You can find this F.A.Q. here. Recently I uploaded an industrial knitting book to the same page with additional information on the Autocam accessory I have previously posted about.
Generally speaking please don't contact me asking to teach you everything I know about industrial knitting machines. Its not fair to me. However, I love the community of sharing knowledge and love to answer specific questions if I can. My hope is that although my focus remains on my business, that the wiki spaces will become more useful and comprehensive in their content:)
I wanted to post some great old photos I have of the Dubied and Santagostino factory. In addition there are some knit manufacturing facilities in and around Paris. I just love browsing museum and material culture websites for images of working class and factory settings. Enjoy!
Just a quick note that I've done a website update here to show my summer collection. I spent alot of time sampling for this one doing eylets, stripes and tuck stitches. I'm really happy with the way its all come together.
One the technical side I've had more inquiries about the details of knitting machine models and functionality so I'm working on some more posts to address that. I hope everyone is having a lovely summer!

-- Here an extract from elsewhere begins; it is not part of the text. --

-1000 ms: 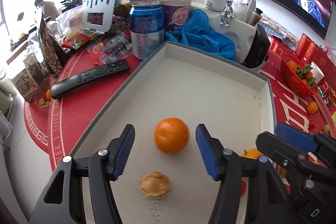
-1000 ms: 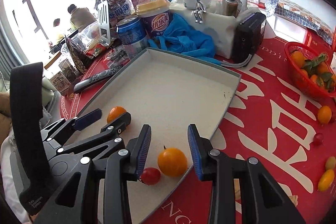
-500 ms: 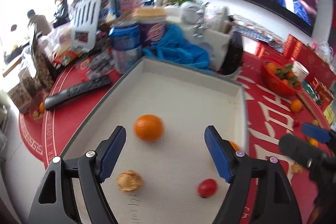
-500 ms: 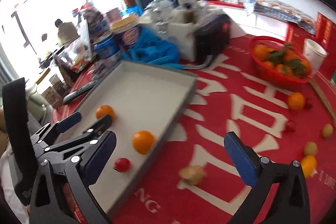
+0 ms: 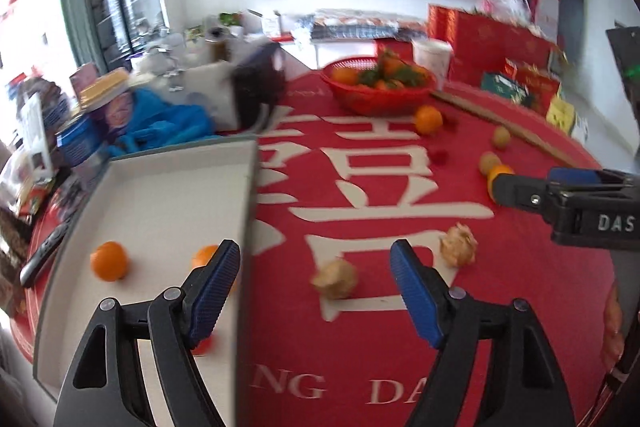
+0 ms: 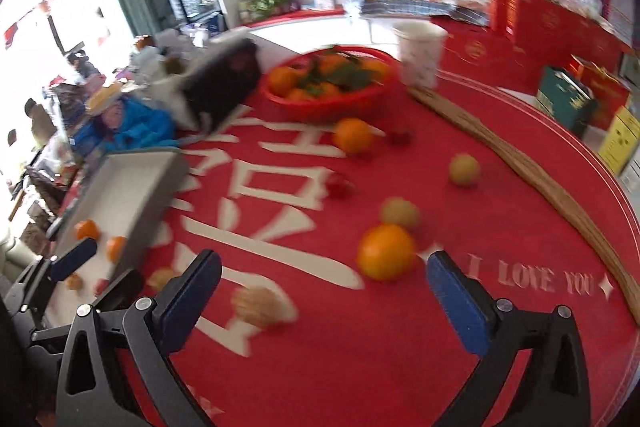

I picked up some Japanese machine knitting magazines as part of my ongoing research for collections and new technique ideas. Some of these are so fun and inspiring so I felt like sharing. There's a curious Victoriana feel going on in a late 60's/ early 70's kind of way. I love the subtle tailoring and the texture transitions. These magazines came with a front section of 30-40 styles shot in a fashion magazine format, followed by patterns in the back complete with diagrams and measurements. There are knitted bellbottoms, cropped intarsia tanks and all sorts of craziness. All I know is: I want that cape!
I just wanted to post some process images and some of my beautiful yarn. Its so easy to get enthusiastic about the finished product or the machines, but the truth is there is so much more:) I've done a store update here and I'm working on some linen and cotton summer weight pieces. Stay tuned.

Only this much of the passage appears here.